• _WHAT THE EXERCISE ASKS_
The records that follow are to be transcribed in full, leaving out each picture.

• _DATA_
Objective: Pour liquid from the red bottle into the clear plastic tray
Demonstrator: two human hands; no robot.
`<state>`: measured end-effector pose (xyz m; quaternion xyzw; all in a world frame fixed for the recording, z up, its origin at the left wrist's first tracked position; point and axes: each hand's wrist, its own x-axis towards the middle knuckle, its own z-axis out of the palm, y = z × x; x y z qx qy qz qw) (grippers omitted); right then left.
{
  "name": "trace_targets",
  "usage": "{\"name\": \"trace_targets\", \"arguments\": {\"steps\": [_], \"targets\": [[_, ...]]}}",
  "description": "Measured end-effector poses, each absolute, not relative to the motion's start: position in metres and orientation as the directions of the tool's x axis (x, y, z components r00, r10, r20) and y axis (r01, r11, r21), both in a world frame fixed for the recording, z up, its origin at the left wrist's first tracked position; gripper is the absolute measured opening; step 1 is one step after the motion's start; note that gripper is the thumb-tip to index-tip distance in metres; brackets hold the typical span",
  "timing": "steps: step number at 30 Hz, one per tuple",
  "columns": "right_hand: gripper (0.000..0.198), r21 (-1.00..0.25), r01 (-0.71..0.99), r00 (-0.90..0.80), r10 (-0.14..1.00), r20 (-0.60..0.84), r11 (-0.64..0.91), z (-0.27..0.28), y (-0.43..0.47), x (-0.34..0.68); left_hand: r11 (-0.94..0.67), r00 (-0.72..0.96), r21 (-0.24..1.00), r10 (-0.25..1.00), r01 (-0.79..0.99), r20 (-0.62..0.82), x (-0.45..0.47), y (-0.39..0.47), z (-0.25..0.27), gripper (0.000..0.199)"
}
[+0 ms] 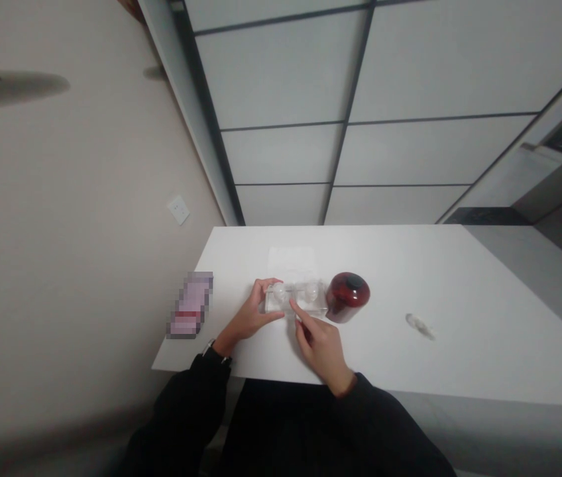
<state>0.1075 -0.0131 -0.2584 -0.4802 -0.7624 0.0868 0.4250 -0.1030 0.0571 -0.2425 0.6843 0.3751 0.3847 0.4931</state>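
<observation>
A clear, box-like container [318, 306] with two rounded, see-through domes or knobs lies on the white table in front of me. My left hand [251, 315] grips its left end, thumb along the near side and fingers around the far side. The index finger of my right hand [319, 341] is stretched out and touches the container near its middle. The other right fingers are curled, and nothing shows in that hand. Just right of the container stands a dark red, translucent rounded bottle [344, 301] with a black top.
A pale sheet [291, 260] lies behind the container on the white table [385, 358]. At the left edge is a blurred pink item [191, 305]. A small crumpled clear piece [420, 326] rests to the right. A wall with a socket [178, 210] borders the left.
</observation>
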Motion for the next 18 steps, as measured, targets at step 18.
{"name": "trace_targets", "arguments": {"steps": [18], "targets": [[0.047, -0.54, 0.667, -0.189, 0.817, 0.545, 0.514, -0.262, -0.012, 0.108, -0.404, 0.195, 0.89, 0.91, 0.211, 0.366, -0.094, 0.057, -0.189, 0.05]]}}
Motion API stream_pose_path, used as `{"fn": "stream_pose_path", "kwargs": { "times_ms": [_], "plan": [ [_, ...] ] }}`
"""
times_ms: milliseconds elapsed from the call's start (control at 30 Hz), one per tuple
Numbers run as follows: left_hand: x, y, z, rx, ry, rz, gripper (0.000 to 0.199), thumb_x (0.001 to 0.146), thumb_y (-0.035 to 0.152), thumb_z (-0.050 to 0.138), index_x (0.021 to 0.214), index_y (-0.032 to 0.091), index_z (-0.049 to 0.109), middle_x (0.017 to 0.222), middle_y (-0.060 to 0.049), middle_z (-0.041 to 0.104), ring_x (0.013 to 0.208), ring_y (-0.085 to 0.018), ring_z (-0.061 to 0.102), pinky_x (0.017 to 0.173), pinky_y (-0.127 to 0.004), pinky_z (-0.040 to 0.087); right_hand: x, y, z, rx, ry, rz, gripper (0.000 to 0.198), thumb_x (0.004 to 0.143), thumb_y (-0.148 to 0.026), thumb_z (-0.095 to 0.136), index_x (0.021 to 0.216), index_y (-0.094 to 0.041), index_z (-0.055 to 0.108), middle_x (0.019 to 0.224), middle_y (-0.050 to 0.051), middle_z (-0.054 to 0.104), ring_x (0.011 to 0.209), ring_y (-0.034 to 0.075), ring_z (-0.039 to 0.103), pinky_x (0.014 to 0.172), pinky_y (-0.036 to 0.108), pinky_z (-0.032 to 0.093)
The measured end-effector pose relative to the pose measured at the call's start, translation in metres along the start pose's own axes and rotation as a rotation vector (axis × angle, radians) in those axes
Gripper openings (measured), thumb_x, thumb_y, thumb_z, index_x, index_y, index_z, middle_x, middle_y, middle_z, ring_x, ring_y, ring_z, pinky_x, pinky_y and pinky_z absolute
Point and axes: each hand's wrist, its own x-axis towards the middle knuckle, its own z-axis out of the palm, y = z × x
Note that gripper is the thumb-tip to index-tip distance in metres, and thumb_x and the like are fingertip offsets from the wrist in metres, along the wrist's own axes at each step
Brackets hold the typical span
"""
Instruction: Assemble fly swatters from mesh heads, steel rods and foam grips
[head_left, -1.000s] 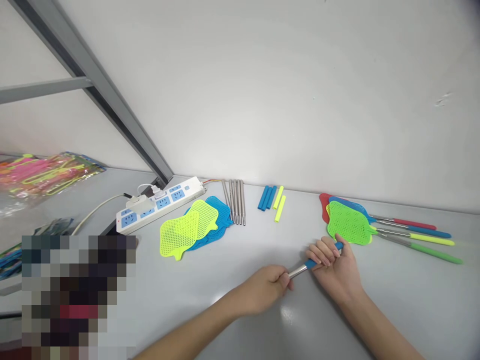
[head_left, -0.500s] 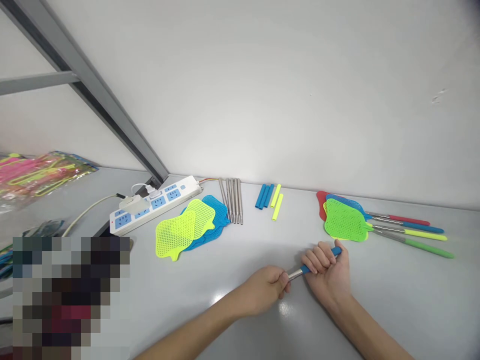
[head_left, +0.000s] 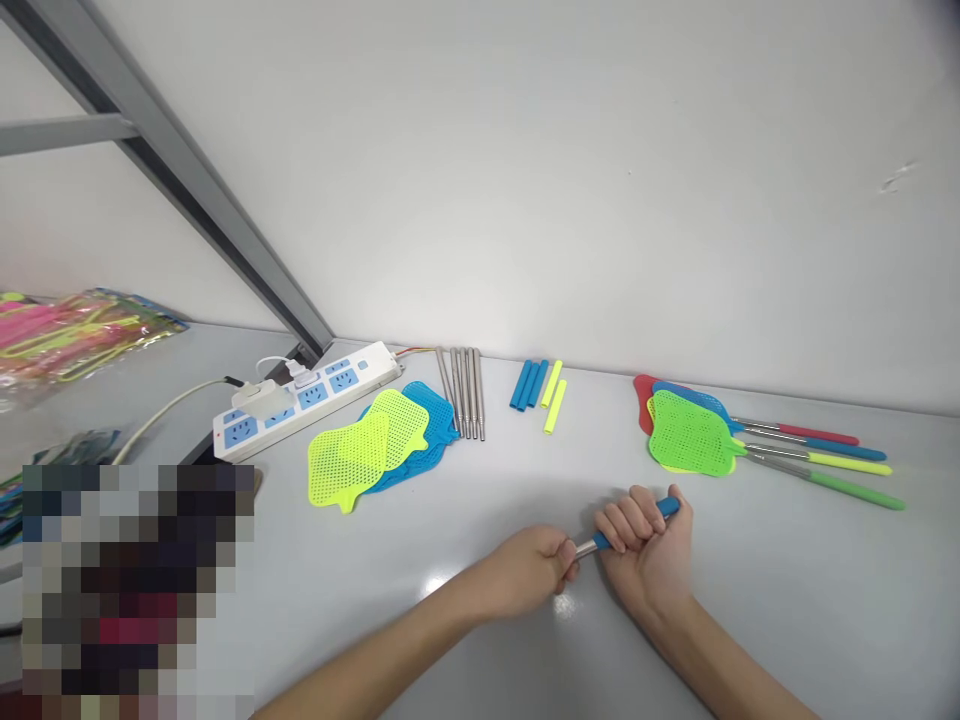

• _WRITTEN REPLY_
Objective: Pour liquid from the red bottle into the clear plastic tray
Demonstrator: two human hands; no robot.
`<state>`: measured end-effector pose (xyz m; quaternion xyzw; all in a world frame fixed for the recording, z up, its origin at the left wrist's first tracked position; point and axes: each hand's wrist, its own x-axis towards the middle knuckle, its own z-axis out of the palm, y = z × x; x y z qx qy qz qw) (grippers omitted); right then left.
{
  "name": "trace_targets",
  "usage": "{\"name\": \"trace_targets\", \"arguments\": {\"steps\": [_], \"targets\": [[_, ...]]}}",
  "description": "Measured end-effector poses, each absolute, not relative to the motion's start: position in metres and orientation as the directions of the tool's x axis (x, y, z components r00, r10, r20) and y axis (r01, r11, r21), both in a world frame fixed for the recording, z up, its origin at the left wrist's first tracked position; gripper is the absolute measured opening; step 1 is one step after the motion's start; note that gripper is the thumb-tip to index-tip distance in metres; brackets hold the typical span",
  "timing": "steps: step number at 30 Hz, one per tuple",
  "columns": "right_hand: gripper (0.000..0.198), r21 (-1.00..0.25), r01 (-0.71..0.99), r00 (-0.90..0.80), r10 (-0.14..1.00), r20 (-0.60..0.84), r11 (-0.64..0.91), z (-0.27..0.28), y (-0.43..0.47), x (-0.34..0.68); left_hand: r11 (-0.94..0.67), r00 (-0.72..0.96), r21 (-0.24..1.00), r10 (-0.25..1.00), r01 (-0.79..0.99), r20 (-0.62..0.82), x (-0.45..0.47), y (-0.39..0.47), z (-0.25..0.27), gripper (0.000..0.199)"
}
[+0 ms] 
<state>0.1075 -0.0131 -0.2584 -0.4802 -0.7624 0.0868 0.4250 -0.1030 0.0571 -0.2425 0.6843 0.3751 0.3847 0.4931</state>
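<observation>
A clear, box-like container [318, 306] with two rounded, see-through domes or knobs lies on the white table in front of me. My left hand [251, 315] grips its left end, thumb along the near side and fingers around the far side. The index finger of my right hand [319, 341] is stretched out and touches the container near its middle. The other right fingers are curled, and nothing shows in that hand. Just right of the container stands a dark red, translucent rounded bottle [344, 301] with a black top.
A pale sheet [291, 260] lies behind the container on the white table [385, 358]. At the left edge is a blurred pink item [191, 305]. A small crumpled clear piece [420, 326] rests to the right. A wall with a socket [178, 210] borders the left.
</observation>
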Motion for the next 18 steps, as measured, targets at step 18.
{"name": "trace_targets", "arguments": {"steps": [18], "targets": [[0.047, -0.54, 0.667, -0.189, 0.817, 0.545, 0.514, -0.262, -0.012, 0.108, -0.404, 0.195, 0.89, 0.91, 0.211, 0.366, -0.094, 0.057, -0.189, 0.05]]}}
Motion API stream_pose_path, used as `{"fn": "stream_pose_path", "kwargs": { "times_ms": [_], "plan": [ [_, ...] ] }}`
"""
times_ms: milliseconds elapsed from the call's start (control at 30 Hz), one per tuple
Numbers run as follows: left_hand: x, y, z, rx, ry, rz, gripper (0.000 to 0.199), thumb_x (0.001 to 0.146), thumb_y (-0.035 to 0.152), thumb_z (-0.050 to 0.138), index_x (0.021 to 0.214), index_y (-0.032 to 0.091), index_z (-0.049 to 0.109), middle_x (0.017 to 0.222), middle_y (-0.060 to 0.049), middle_z (-0.041 to 0.104), ring_x (0.013 to 0.208), ring_y (-0.085 to 0.018), ring_z (-0.061 to 0.102), pinky_x (0.017 to 0.173), pinky_y (-0.127 to 0.004), pinky_z (-0.040 to 0.087); right_hand: x, y, z, rx, ry, rz, gripper (0.000 to 0.198), thumb_x (0.004 to 0.143), thumb_y (-0.148 to 0.026), thumb_z (-0.095 to 0.136), index_x (0.021 to 0.216), index_y (-0.094 to 0.041), index_z (-0.055 to 0.108), middle_x (0.019 to 0.224), middle_y (-0.050 to 0.051), middle_z (-0.054 to 0.104), ring_x (0.011 to 0.209), ring_y (-0.034 to 0.075), ring_z (-0.039 to 0.103), pinky_x (0.014 to 0.172), pinky_y (-0.036 to 0.108), pinky_z (-0.032 to 0.093)
The measured end-effector pose relative to the pose measured at the call's start, translation in metres along the start pose's own axes and rotation as a rotation vector (axis × angle, radians) in those axes
Gripper openings (measured), thumb_x, thumb_y, thumb_z, index_x, index_y, index_z, middle_x, middle_y, middle_z, ring_x, ring_y, ring_z, pinky_x, pinky_y and pinky_z absolute
Point and axes: each hand's wrist, its own x-axis towards the middle knuckle, its own z-axis out of the palm, y = z × x
Note that gripper is the thumb-tip to index-tip distance in metres, and thumb_x and the like are fingertip offsets from the wrist in metres, along the wrist's own axes at each step
Brackets hold the typical span
"""
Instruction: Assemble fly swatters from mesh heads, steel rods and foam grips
[head_left, -1.000s] 
[head_left, -0.500s] 
[head_left, +0.000s] 

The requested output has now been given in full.